Clancy tests the hand-wrist prosthesis. Photograph courtesy of Worcester Polytechnic Institute.

A research team at Worcester Polytechnic Institute (WPI) is working to provide more functional, convenient, and robust hand-wrist prosthetic options by using electrical impulses generated by residual muscles in the forearm to enable two degrees of freedom. The researchers said their goal is for hand-wrist prostheses to more closely duplicate the natural synchronized action of the human hand and wrist.

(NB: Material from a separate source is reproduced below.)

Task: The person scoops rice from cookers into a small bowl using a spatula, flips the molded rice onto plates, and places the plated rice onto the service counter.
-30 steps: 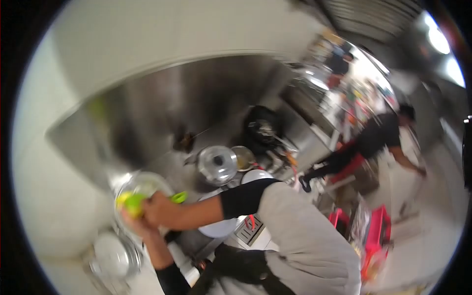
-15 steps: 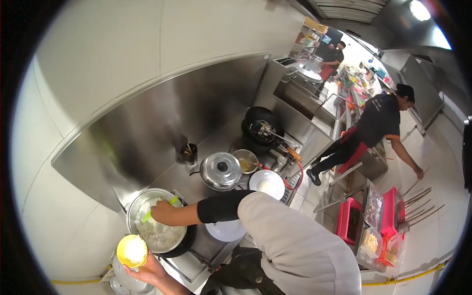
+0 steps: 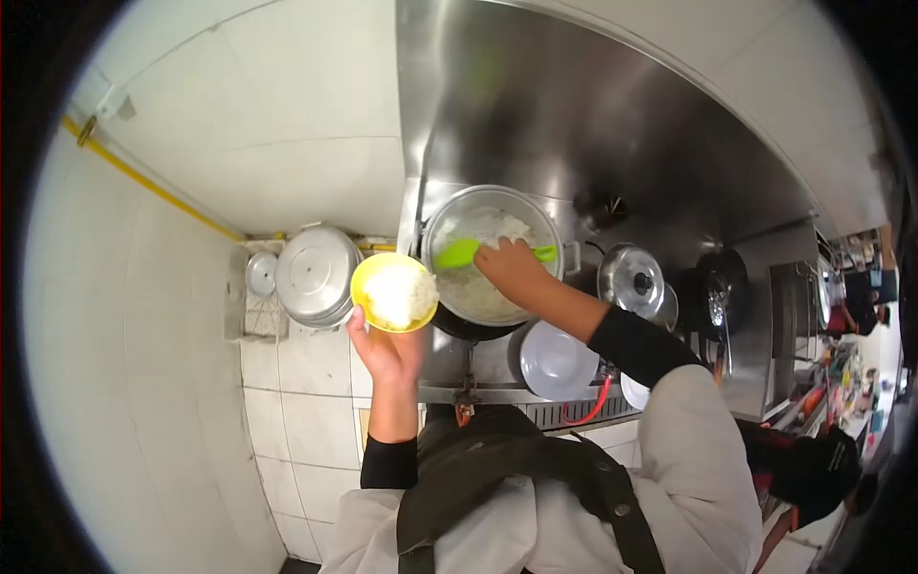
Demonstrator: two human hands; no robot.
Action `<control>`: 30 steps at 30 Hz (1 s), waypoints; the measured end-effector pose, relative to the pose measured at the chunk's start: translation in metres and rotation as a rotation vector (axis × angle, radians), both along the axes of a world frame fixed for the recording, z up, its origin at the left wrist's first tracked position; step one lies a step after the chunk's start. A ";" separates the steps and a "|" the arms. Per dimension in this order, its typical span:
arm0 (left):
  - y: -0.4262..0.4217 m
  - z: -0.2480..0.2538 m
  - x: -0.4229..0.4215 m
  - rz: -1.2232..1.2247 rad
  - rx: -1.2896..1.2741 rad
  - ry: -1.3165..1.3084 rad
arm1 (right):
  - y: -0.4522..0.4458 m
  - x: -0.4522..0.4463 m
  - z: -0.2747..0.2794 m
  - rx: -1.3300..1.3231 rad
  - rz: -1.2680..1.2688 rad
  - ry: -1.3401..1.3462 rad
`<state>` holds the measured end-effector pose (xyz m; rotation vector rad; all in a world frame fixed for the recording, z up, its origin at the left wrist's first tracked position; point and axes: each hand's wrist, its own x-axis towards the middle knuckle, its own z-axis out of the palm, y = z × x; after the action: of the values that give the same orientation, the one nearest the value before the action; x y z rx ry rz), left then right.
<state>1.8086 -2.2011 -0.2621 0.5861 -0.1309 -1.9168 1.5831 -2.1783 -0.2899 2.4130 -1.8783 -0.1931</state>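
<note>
My left hand [image 3: 388, 352] holds up a yellow bowl [image 3: 360, 287] from below, with white rice [image 3: 397, 292] heaped in it and a little hanging over its right rim. Inside the large metal pot [image 3: 547, 215] on the stove, more rice [image 3: 478, 293] lies low and along the far wall. My right hand [image 3: 512, 266] is closed round a bright green rice paddle [image 3: 457, 253], its blade over the rice in the pot. The bowl is just left of the pot's rim.
Lidded metal pots [image 3: 316, 275] stand at left near a yellow pipe [image 3: 153, 187]. White plates [image 3: 559, 361] and a metal lid [image 3: 631, 282] are right of the pot; a dark wok [image 3: 719, 292] sits farther right. A co-worker in black [image 3: 813, 478] is at the lower right.
My view has swung left, so the pot and bowl now sit mid-frame and the co-workers are at the right edge. The rice paddle and bowl stay in my hands.
</note>
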 end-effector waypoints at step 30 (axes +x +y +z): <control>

In part, the research is aimed at providing better prosthetics options for returning soldiers with transradial amputations who have found it either difficult or impossible to perform a wide range of daily tasks with current one-degree-of-freedom hand-wrist prostheses. The research is being funded by a two-year subaward of $712,812 from Liberating Technologies, Holliston, Massachusetts. The National Institutes of Health gave LTI a $1.4 million grant to help solve these problems.

The work is currently focused on how to translate signals picked up from muscle activity in the forearm into appropriate movements of the hand-wrist prosthesis. The team began by collecting data from 64 or more electrodes, but recognizing that a device with that many inputs could be burdensome or impractical, they are attempting to achieve the same effect with as few as four electrodes.

“We want to be able to control two degrees of freedom while making instrumentation that is really tiny and easy to apply,” said Edward Clancy, PhD, co-principal investigator and professor of electrical and computer engineering at WPI.

The researchers are also developing new algorithms and methods to help select the optimal locations for the four electrodes. Those algorithms will be embedded into a microprocessor within a prototype prosthesis. The next step will be to develop a more convenient and robust multielectrode clinical prosthesis fitting system that will determine the optimal electrode locations and convert muscle activity into the movement of motors in the prosthetic hand and wrist components. The team will also connect the electrodes wirelessly using embedded, low-power integrated circuits and rechargeable batteries.

Editor’s note: This story was adapted from materials provided by WPI.